Poincheval is to live entombed in a body-shaped slot carved out from a limestone boulder from February 22 to March 1, at Paris’ Palais de Tokyo contemporary art museum.
He will eat stewed fruit, soups and purees stashed in cubby holes inside the stone block, which is also equipped with an air vent and items such as a log book.
The artist, who has made a name for himself living in enclosed spaces, told journalists that the best way to understand objects was not from a distance but by entering them.

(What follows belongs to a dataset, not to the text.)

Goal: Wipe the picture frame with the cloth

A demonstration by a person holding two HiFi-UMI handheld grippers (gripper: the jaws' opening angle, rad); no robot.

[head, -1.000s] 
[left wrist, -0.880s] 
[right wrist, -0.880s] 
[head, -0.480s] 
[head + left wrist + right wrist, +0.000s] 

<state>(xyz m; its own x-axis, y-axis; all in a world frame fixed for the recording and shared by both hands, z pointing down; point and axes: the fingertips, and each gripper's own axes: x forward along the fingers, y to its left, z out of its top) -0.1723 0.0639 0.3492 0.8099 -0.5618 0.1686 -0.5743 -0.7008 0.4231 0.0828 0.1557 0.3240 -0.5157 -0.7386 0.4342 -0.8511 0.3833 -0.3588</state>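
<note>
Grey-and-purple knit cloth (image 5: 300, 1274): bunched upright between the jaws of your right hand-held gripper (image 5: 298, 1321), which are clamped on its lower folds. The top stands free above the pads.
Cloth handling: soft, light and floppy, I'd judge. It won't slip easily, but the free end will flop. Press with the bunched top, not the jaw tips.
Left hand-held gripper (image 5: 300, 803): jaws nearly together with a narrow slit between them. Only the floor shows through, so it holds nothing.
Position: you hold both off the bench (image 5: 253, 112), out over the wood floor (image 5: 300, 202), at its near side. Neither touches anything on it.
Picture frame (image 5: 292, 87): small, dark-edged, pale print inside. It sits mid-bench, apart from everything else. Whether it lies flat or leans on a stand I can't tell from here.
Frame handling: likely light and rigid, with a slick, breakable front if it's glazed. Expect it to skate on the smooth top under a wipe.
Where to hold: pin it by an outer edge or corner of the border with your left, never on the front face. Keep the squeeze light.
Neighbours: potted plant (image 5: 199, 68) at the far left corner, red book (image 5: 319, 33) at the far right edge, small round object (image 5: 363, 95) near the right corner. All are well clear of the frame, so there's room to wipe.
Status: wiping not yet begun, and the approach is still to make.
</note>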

“I say to myself, hold on, what is this object really? And you ask yourself the question and say to yourself: ‘Well, hold on, instead of distancing yourself and removing oneself from it, let’s go inside and see what is really happening,'” Poincheval told reporters.
The performance left museum-goers intrigued.
“It is rather extraordinary. We are asking ourselves: What he will do for a week? How he will live? We arrived just as he went in this work of art, and I hope we will be able to follow, on the internet at least, how it will evolve,” Maylis Boxberger, a Paris resident visiting the museum with her son Charles, told Reuters TV.
In 2014, Poincheval spent 13 days living inside a hollowed-out bear sculpture, eating worms and beetles to follow a bear’s diet.